Thursday, October 10, 2019

 

Political Mayhem Thursday: So, yeah, NOW it is a constitutional crisis!


The Constitution is pretty important right now (and I'll admit-- I have spent more time reading the actual Constitution in the last week than I probably did in Con Law class when I was in law school).

Pretty clearly, that document creates a power of impeachment that rests with the House of Representatives. If the House impeaches the president, the case is then sent to the Senate, and the Senate tries and sentences those who are impeached by the House.

President Trump's position--expressed in a pretty wackadoodle letter from the White House Counsel-- seems to be that the President has the duty to discern when an impeachment investigation involving him is legitimate, and not cooperate if he thinks it isn't. In other words, the defendant decides whether or not there should be an investigation and prosecution.

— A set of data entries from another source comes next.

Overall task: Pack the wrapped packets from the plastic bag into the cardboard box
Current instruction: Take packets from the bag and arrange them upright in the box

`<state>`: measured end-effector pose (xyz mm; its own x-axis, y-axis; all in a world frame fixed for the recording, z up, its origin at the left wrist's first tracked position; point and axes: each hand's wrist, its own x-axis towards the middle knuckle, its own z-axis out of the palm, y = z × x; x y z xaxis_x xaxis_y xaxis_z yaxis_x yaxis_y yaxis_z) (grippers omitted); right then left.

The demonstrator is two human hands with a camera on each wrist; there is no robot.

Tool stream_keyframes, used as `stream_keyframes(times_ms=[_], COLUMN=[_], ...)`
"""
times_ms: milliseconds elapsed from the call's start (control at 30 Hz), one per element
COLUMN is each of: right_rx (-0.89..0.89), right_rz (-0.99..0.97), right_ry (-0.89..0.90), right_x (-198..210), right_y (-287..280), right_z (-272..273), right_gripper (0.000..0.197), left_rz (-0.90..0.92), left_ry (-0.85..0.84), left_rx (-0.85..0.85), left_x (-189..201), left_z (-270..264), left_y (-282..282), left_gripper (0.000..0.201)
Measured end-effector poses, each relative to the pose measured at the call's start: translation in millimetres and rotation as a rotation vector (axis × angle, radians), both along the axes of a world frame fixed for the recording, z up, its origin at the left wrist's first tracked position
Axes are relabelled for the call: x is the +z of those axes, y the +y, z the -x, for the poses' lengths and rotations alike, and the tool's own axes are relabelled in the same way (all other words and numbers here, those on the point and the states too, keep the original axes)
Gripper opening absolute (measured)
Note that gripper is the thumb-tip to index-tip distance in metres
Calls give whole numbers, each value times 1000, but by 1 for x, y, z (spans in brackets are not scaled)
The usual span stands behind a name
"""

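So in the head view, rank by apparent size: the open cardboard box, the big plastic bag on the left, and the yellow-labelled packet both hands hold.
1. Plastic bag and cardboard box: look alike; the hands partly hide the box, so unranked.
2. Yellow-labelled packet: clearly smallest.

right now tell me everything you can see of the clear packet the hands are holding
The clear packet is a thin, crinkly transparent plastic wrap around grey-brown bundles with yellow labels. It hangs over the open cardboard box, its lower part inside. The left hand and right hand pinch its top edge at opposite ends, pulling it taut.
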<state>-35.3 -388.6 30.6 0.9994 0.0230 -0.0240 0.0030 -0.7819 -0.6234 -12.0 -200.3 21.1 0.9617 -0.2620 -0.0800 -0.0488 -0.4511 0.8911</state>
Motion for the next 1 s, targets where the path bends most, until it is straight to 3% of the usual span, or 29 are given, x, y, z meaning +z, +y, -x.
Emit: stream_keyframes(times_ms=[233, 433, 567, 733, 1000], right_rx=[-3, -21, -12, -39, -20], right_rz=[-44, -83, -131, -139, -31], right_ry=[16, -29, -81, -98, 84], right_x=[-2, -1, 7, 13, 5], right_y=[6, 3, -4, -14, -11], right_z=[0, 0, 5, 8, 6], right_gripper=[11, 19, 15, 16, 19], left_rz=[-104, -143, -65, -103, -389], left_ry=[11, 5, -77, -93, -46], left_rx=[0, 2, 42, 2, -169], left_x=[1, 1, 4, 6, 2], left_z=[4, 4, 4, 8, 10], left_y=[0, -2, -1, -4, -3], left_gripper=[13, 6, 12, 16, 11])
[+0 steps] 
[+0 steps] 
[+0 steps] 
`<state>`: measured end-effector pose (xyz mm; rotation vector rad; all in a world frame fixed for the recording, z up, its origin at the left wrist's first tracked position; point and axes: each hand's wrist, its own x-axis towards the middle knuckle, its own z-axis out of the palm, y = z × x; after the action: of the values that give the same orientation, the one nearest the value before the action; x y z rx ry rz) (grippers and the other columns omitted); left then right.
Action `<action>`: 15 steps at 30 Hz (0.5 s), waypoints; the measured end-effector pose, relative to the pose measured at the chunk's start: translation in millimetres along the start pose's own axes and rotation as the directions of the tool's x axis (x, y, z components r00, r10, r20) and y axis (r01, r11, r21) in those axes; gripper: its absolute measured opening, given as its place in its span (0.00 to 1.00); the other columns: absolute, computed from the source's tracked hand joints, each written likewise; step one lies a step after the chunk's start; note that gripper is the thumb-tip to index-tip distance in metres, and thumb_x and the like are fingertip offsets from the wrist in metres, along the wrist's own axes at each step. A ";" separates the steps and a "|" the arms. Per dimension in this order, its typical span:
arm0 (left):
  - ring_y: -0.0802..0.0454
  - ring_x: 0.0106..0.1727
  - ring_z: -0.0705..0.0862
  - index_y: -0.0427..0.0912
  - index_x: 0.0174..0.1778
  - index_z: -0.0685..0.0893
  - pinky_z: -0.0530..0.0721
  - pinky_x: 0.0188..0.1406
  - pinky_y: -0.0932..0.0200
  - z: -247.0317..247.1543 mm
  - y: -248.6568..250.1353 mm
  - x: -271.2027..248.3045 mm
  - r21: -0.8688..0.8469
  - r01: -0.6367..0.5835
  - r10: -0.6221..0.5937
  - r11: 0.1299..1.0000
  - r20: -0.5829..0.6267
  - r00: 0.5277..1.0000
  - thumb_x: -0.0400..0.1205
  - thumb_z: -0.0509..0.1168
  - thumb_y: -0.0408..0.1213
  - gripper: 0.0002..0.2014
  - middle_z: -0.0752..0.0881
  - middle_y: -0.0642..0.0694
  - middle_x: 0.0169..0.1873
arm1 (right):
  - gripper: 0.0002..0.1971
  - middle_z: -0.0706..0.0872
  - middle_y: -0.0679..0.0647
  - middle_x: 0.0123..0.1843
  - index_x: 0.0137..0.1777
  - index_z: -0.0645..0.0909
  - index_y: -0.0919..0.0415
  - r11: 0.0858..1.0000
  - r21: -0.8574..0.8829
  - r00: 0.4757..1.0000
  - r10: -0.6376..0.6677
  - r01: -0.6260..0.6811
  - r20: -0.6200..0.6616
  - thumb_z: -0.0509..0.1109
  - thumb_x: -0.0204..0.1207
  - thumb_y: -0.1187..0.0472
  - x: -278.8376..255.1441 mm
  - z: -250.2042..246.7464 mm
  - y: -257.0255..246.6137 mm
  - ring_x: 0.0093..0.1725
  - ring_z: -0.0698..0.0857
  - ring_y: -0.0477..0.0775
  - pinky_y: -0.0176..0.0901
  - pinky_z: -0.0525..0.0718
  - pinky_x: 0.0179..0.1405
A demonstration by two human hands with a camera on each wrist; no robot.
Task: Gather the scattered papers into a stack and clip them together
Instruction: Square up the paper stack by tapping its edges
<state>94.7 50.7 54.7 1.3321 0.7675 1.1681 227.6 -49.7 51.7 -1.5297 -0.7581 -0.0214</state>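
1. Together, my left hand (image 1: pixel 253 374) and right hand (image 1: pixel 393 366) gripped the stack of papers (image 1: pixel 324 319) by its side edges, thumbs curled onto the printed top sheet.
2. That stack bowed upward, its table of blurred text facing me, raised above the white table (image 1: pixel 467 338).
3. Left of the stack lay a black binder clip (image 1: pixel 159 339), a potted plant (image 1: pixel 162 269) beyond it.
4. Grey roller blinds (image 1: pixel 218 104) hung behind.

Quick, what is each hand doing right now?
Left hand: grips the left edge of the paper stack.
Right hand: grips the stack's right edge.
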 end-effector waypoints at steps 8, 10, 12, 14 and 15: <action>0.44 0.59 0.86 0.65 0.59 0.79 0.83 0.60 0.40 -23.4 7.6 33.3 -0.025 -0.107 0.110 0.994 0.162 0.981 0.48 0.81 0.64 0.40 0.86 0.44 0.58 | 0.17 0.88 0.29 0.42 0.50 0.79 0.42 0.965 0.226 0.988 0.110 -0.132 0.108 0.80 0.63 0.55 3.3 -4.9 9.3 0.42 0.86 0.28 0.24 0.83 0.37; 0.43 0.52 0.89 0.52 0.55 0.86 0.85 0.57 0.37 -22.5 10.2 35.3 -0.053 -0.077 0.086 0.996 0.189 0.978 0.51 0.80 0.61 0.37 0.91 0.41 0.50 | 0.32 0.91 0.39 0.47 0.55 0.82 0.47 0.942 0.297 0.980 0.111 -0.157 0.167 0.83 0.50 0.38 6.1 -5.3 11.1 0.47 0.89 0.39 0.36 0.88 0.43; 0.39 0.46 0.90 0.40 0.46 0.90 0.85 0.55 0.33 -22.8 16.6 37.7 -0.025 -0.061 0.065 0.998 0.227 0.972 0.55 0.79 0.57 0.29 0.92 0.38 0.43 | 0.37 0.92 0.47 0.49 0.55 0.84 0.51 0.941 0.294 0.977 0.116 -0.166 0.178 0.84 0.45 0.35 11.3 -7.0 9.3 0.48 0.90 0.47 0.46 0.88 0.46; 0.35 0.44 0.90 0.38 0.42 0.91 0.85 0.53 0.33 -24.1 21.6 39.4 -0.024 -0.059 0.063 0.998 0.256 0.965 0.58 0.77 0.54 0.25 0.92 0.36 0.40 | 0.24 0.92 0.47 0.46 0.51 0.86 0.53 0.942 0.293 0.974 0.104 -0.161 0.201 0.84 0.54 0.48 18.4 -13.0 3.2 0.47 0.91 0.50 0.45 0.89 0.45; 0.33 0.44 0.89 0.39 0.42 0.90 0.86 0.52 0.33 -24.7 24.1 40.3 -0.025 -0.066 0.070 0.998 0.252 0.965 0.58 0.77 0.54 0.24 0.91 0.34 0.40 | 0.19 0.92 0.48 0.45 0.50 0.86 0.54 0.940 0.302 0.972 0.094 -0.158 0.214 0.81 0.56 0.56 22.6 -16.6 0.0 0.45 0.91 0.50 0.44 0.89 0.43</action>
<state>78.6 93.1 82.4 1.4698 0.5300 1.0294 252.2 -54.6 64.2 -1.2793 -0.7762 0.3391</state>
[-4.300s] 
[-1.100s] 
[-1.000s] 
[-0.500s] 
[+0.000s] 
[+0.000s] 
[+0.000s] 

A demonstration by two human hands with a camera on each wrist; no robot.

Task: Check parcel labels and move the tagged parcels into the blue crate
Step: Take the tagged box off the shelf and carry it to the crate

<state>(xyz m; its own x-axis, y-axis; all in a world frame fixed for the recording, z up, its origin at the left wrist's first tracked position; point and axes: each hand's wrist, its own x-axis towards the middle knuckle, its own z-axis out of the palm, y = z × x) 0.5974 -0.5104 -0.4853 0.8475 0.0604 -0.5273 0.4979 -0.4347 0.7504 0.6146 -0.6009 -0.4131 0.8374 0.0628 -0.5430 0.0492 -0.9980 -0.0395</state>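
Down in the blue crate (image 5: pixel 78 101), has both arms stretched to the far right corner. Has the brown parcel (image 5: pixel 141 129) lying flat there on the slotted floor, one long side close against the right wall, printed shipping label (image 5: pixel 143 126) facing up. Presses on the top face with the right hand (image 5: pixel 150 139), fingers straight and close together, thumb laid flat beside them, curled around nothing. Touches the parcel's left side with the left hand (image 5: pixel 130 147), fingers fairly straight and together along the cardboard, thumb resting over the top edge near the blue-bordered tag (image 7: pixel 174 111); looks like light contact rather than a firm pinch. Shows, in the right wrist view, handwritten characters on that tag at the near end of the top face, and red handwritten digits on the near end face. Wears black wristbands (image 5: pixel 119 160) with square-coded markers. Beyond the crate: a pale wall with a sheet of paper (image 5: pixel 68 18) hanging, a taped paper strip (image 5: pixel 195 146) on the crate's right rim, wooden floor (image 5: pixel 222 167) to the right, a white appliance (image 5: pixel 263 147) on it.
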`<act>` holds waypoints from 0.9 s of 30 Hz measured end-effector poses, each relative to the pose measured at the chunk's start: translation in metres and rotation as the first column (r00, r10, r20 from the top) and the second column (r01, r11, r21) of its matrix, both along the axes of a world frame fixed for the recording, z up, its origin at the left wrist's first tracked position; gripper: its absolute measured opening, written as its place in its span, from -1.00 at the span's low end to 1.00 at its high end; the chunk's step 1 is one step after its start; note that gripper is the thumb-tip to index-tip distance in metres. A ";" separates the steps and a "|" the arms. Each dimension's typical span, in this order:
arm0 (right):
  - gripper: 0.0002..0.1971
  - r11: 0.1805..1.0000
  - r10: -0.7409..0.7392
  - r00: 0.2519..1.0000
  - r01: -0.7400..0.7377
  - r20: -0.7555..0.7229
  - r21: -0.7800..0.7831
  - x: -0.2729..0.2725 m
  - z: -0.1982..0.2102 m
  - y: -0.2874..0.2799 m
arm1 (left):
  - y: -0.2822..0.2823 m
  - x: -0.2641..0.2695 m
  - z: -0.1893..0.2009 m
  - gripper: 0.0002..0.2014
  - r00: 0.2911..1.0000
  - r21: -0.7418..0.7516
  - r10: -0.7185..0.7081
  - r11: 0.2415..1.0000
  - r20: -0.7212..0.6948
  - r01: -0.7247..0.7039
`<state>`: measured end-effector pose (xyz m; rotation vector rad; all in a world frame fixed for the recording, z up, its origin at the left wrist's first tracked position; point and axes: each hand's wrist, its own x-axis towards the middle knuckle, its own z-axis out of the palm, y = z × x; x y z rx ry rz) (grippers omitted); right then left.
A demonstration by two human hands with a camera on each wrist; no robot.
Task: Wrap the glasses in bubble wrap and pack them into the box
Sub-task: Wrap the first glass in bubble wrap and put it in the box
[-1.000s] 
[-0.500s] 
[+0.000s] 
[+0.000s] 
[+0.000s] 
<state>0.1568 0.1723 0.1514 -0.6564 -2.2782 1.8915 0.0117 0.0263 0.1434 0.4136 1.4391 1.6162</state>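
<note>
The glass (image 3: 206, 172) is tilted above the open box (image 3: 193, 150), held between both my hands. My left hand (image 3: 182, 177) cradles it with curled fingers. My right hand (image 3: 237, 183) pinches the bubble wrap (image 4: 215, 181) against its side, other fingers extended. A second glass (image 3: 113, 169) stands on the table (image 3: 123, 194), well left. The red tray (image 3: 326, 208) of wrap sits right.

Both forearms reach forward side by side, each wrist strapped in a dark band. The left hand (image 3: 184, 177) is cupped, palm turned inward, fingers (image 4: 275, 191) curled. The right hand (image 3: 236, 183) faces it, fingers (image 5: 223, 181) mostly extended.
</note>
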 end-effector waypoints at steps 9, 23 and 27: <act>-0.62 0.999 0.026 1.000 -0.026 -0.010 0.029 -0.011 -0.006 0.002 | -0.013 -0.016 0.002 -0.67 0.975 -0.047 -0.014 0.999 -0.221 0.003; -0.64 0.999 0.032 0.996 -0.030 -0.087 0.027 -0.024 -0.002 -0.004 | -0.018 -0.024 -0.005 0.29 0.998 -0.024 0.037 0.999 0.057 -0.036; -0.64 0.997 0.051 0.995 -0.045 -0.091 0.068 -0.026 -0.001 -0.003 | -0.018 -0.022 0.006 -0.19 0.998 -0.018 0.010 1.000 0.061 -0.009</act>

That's totally inconsistent with the structure established by the Constitution, which sets up a system, impeachment, that addresses wrongdoing by some officeholders including the president. As the Trump lawyers have been arguing for years, that process is the reason that sitting presidents are not charged by federal bodies-- there is another process to handle that.

The Trump obstruction will end up in the Supreme Court, where there is a strong precedent. The landmark 1974 case of US v. Nixon--which came up in the context of an impeachment investigation-- saw the Court order Nixon to provide all the tapes he had, despite his expression of executive privilege. It was a unanimous opinion, and part of the holding was that confidentiality was not a fit reason to exert privilege in that context.

After that, we enter uncharted ground.

If Trump defies a Supreme Court decision that echoes Nixon, we will have a real crisis-- and possibly a conviction in the Senate for the bare fact of the obstruction.

And after that?

The Constitution requires the president to be removed if convicted.

It is discretionary whether or not to bar him from future office-- meaning that Trump could potentially be convicted and removed, and then run against now-incumbent-President Mike Pence in the 2020 election. AND Pence would have to find a vice-president that would meet the approval of the Democrat-controlled House (per the 25th Amendment). AND Trump would possibly be under criminal charges, which the Constitution expressly allows after impeachment and removal.

That would make for a pretty interesting 2020, huh?

Comments:
wackadoodle - a good description of what is going on. Thank you for your explanation.
 
When the President suggests that the congress should check out the VP's telephone calls to the Ukraine, you should start to worry about Mike Pence's future. The Donald may have some folks around him telling him that if the VP is also impeached Nancy Pelosi would be President. If our President goes down maybe having his buddy Mike Pence impeached will save the day for him.. The Republican Senate would never impeach the Donald if he can get Mike on the impeachment roster.